L’école publique a pour buts, dans le respect de la personnalité de chacun […] d’aider chaque élève à développer de manière équilibrée sa personnalité, sa créativité ainsi que ses aptitudes intellectuelles, manuelles, physiques et artistiques.
26De plus, la collaboration (terme associé à celui de partenariat) constitue le principal mode d’action [6] qui oriente l’action éducative de par sa centralité et sa transversalité. Elle apparaît à tous les niveaux de l’action éducative (du niveau cantonal au niveau de l’élève) et s’adresse à tous (professionnels de l’école, parents, élèves, partenaires externes). Pour l’enseignant, le partenariat est envisagé autour de l’établissement et autour de l’élève ; il implique les acteurs des établissements, les services de l’État, ainsi que les parents d’élèves.

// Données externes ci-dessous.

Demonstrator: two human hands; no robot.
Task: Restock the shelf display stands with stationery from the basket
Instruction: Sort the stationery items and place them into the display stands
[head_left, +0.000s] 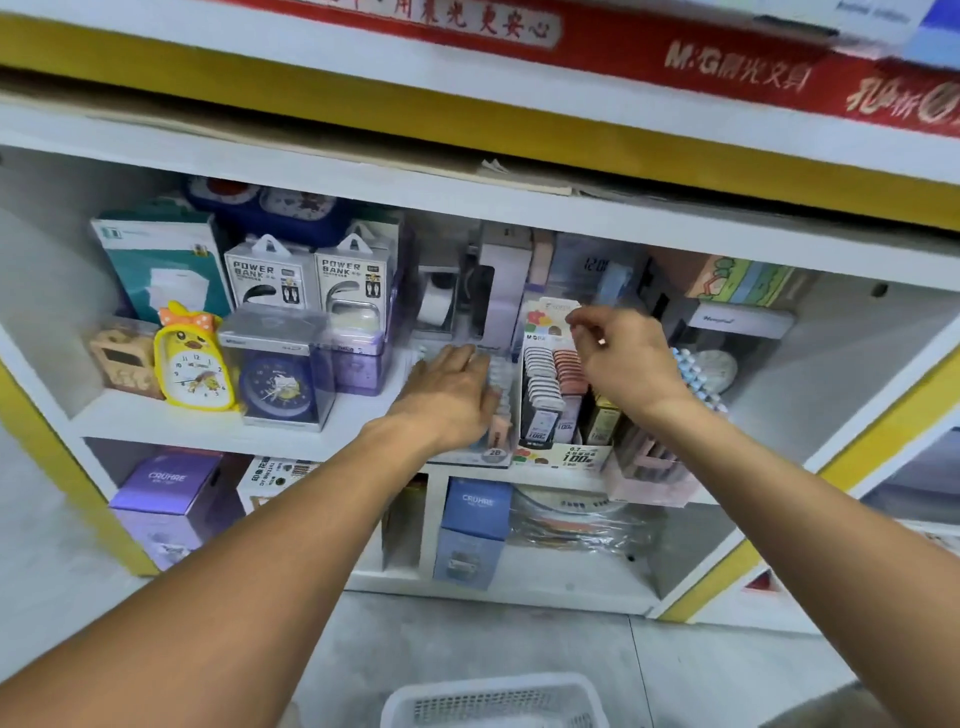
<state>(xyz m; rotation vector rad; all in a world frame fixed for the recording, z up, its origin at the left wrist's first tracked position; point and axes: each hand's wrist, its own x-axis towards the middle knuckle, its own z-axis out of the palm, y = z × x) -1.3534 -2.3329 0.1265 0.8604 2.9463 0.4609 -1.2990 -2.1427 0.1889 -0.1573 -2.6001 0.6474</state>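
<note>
Steadying the lead-refill display stand, left hand lies flat beside it, right hand pinching its header card upright.

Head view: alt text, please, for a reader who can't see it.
A person's left hand lies flat on a clear 2B pencil-lead display stand on a white shelf, while the right hand pinches the card header of the neighbouring lead-refill stand. A yellow duck alarm clock stands left; a white plastic basket sits below.

Labels I read on the shelf

"POWER BANK" on two white boxes at the shelf's back, "CRUHRE" on the purple box below, "M&G" on the red banner.
</note>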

Le/la maître-sse titulaire de classe développe, au service du suivi des élèves et du bon fonctionnement des activités de l’établissement, des collaborations et partenariats avec ses collègues enseignant-e-s, la direction de l’établissement, les parents d’élèves et autres partenaires internes et externes.
28En parallèle, le partenariat apparaît dans la réglementation, sous la forme d’organisations et de pratiques obligatoires : des réunions auxquelles participer, des procédures à respecter. Si le partenariat est impulsé, il est aussi encadré et régulé au niveau des pratiques. Ce caractère injonctif, que l’on repère sur d’autres aires géographiques (Barrère & Lessard, 2005), parait contradictoire avec un partenariat qui, dans son idéal, implique un engagement libre et négocié (Dhume, 2010). Pourtant, si la forme de ces pratiques est précisée, les modalités réelles de leur mise en œuvre, les aspects relationnels et les interactions par lesquelles elles se traduisent (avec les parents ou d’autres professionnels) sont laissées à l’appréciation des protagonistes (Rufin, Pelhate & Chartier, 2015).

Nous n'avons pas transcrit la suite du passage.